20  Review

Author
Affiliation

Dr Randy Johnson

Hood College

Published

April 30, 2026

Final Exam

The final exam will be an oral interview of one of the projects you have developed during the semester. You my pick from one of the following:

  • GSE/DEG App
  • Metadata Lookup App
  • Non-B Refactorization

Please schedule a time between May 4th and May 7th to meet for your exam (either in person or via Zoom using this link: https://hood.campus.eab.com/pal/dkT4mB31MS ) and let me know which project you would like to use for the exam.

Here is a list of prompts and questions for the exam:

  • Give me a 3 minute overview of your project.

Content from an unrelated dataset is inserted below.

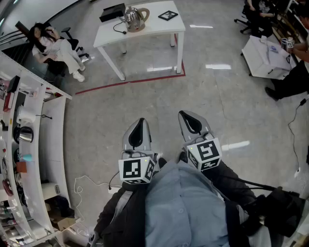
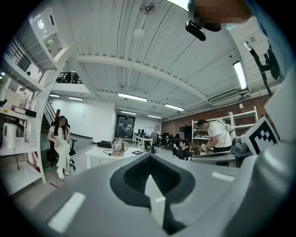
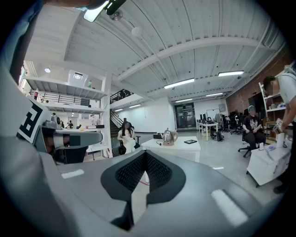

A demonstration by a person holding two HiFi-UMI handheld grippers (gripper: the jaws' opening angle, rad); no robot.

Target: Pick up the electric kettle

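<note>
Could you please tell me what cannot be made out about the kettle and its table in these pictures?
- Electric kettle: far off and small in every view, so its lid, switch and water level cannot be read.
- Cord: too thin in the head view to trace.
- Black box beside the kettle: too small in any view to identify.
- Table: its far legs are partly hidden by the tabletop in the head view.

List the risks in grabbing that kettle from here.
Both the left gripper and right gripper are shut; unopened, they would likely knock the electric kettle rather than grasp it. Its black cord trails over the white table and might snag on lifting.
</note>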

  • Logic and technical details

    • Pick a complex function or block of code in your project. Please walk me through the execution flow from input to output. How does this function fit into the project?
    • Pick a package used in your project. What specific problem did it solve for you, and how is it incorporated into your code?
  • Testing and error handling

    • Tell me about a bug or issue you encountered during the development of this project. How were you able to overcome it?
    • Show me a place in the code where bad input from a user is handled which might have otherwise broken the code. What does the code do to gracefully handle this scenario?
    • What is the most fragile part of the code? If it were to fail, what is the most likely cause? Show me a test that checks for the code’s behavior under this scenario.
  • Lessons learned

    • Looking back, what would you change about your project if you were to do it over again?
    • What was the most difficult part of the project to implement?
    • If you had two more weeks to work in this, what would you add?

Review

Version Control

  • Git workflow
    • git init / git pull
    • Stage / add files
    • Commit
    • Push

Git Branching Strategies

  • Most basic approach
  • Everything is done on the main branch

GitFlow

GitHub Flow

GitLab Flow

Components of a Good Repository

  • README.md (and README.qmd to update with code)
  • CONTRIBUTING.md
  • LICENSE
  • CANGELOG.md

Additional GitHub Tools

Issue tracking
  • Pull requests (PRs)

    • For more than contributing to open source projects

    • Manage branches

    • Code Reviews

  • Releases/Pacakges

    • A GitHub Release is a wrapper around a Git Tag

    • It allows you to attach compiled binaries or release notes

    • GitHub Packages can act as a private registry (e.g. to use with npm)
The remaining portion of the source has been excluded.